**Task objective:** In the listing that follows, retype every line from the first through the one containing "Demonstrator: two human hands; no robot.". Pictures are to be left out.
Provided data: Begin
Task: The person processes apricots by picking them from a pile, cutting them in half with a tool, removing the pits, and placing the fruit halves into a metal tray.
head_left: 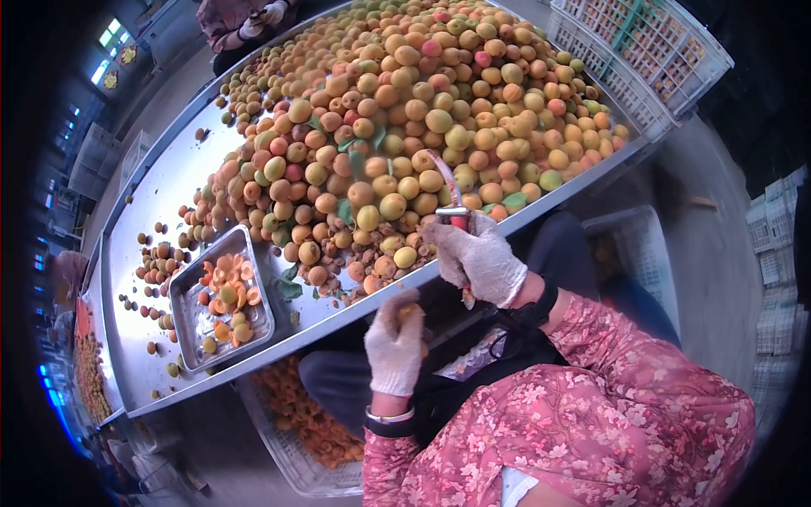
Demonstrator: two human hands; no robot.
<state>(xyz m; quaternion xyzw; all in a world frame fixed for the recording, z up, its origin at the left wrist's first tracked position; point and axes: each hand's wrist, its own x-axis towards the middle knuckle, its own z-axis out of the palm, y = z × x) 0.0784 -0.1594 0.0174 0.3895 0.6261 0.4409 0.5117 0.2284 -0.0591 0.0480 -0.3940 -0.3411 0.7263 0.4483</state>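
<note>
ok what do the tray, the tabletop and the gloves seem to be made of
Tray: probably stainless steel; silvery and smooth, with bright reflections.
Tabletop: likely sheet metal too, with a satin sheen; light spreads broadly over its bare part.
Gloves: apparently knitted fabric, matt, off-white and soft-looking; whether cotton or a blend can't be told.

Cool, fairly bright light falls over the heaped fruit (405, 118), which shows most clearly toward the middle. White glare washes across the bare metal table (127, 262) at left. Windows (110, 38) at upper left glow almost white, and small blue lights (52, 387) shine along the left edge. Beneath the table's near rim lies dim shadow. Wide-lens distortion bends straight lines; pale stacks (777, 220) at far right look soft, and blackness swallows the corners.
</note>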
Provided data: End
**Exercise response:**
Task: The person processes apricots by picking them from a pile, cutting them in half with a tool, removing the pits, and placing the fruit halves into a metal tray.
head_left: 
Demonstrator: two human hands; no robot.

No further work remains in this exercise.